October 2012  •  Volume 5 Number 2

The LSST Data Avalanche: Astroinformatics Rises to the Challenge

Unlike previous articles in this series, this E-News article is not based on a chapter from the LSST Science Book. LSST formed the Informatics and Statistics Science Collaboration in 2009. Kirk D. Borne is the Chair of the collaboration. The members of the Collaboration are listed at the end of the article.

LSST opens the world of data-intensive astronomy, requiring skills in the area of computational and data sciences in order to maximize the opportunities for knowledge. (Graphic: Emily Acosta, LSST)  

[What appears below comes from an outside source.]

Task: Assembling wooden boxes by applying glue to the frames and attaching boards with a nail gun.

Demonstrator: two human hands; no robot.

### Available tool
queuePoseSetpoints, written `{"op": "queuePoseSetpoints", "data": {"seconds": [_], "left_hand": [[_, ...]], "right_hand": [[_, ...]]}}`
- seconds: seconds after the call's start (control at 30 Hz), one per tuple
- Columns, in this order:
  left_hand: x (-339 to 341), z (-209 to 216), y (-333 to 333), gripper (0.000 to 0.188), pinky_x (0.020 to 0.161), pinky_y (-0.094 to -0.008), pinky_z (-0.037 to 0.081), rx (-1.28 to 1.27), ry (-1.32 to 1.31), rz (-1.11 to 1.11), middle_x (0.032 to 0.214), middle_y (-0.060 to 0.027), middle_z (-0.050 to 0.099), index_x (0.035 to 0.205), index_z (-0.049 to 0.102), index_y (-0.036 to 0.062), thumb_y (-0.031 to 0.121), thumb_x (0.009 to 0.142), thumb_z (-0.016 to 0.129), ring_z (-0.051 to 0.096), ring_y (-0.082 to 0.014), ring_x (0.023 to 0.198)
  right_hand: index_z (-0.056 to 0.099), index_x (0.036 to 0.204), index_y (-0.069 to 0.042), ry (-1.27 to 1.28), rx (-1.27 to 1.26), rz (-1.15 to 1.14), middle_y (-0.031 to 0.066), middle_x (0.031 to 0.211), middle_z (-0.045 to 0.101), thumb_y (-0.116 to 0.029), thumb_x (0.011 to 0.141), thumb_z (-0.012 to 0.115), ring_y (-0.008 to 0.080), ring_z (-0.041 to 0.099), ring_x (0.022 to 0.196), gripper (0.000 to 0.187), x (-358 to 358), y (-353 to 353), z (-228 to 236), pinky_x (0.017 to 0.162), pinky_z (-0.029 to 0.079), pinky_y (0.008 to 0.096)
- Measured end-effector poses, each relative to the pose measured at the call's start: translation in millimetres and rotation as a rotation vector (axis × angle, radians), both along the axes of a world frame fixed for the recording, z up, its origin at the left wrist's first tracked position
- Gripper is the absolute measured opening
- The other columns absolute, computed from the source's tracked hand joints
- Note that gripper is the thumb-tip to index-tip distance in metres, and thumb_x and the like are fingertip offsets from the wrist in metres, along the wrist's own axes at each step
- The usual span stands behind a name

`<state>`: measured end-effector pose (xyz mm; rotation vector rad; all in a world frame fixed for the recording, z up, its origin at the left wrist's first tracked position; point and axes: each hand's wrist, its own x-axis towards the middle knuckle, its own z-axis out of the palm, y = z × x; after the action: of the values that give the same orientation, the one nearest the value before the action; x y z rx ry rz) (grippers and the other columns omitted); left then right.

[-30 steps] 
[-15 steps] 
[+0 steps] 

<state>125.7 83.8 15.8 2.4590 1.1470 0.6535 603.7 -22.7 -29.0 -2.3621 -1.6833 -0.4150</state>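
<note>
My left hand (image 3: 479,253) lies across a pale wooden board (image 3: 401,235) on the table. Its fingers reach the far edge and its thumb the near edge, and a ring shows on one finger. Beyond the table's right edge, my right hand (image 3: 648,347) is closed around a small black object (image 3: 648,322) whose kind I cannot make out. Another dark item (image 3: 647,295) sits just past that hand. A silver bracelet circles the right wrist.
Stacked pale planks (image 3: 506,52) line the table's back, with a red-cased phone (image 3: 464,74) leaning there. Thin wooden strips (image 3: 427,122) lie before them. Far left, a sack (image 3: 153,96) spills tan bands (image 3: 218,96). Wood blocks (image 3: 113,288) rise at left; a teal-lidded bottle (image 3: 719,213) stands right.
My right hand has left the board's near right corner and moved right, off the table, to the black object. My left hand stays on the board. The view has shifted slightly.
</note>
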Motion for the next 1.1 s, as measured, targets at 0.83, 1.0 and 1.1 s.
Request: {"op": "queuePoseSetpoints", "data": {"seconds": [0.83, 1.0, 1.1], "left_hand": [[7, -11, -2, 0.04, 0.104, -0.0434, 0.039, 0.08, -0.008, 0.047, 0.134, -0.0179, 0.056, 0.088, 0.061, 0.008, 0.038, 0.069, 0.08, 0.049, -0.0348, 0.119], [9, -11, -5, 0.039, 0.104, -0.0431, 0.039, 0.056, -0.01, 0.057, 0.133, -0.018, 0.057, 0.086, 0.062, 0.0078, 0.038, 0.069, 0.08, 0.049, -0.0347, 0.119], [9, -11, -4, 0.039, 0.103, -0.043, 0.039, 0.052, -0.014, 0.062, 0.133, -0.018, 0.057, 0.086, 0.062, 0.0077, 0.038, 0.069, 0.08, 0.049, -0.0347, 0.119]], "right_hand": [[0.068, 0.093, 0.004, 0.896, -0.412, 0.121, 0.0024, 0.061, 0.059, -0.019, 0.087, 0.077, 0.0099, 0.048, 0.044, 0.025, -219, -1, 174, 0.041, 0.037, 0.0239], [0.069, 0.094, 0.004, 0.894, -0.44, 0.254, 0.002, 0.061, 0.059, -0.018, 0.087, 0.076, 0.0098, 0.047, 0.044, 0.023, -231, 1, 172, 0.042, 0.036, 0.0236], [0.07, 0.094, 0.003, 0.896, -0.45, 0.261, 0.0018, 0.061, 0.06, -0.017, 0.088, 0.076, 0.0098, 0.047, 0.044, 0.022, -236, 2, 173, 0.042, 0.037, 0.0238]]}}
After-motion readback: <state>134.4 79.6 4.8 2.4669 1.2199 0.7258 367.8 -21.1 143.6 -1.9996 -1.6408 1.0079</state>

Every night for 10 years LSST will obtain approximately 2,000 images of the sky with its 3-billion pixel camera. This corresponds to about 15 terabytes of data daily for 10 years. As the survey progresses, researchers will have hundreds of petabytes of data to access, analyze, and interpret. Adjectives such as “flood,” “avalanche,” “fire hose,” and “big data” are used to describe this onslaught of data. One of the major questions facing the LSST scientists and engineers is how to handle the large and complex data collection that LSST will generate. The Informatics and Statistics Science Collaboration is researching the science and engineering of this challenge. To keep up with the flood of data, researchers will need to develop more powerful algorithms, methodologies, and approaches. Rising to the challenge will enable scientists to undertake new modes of discovery, where data-driven, data-rich science goes beyond traditional science.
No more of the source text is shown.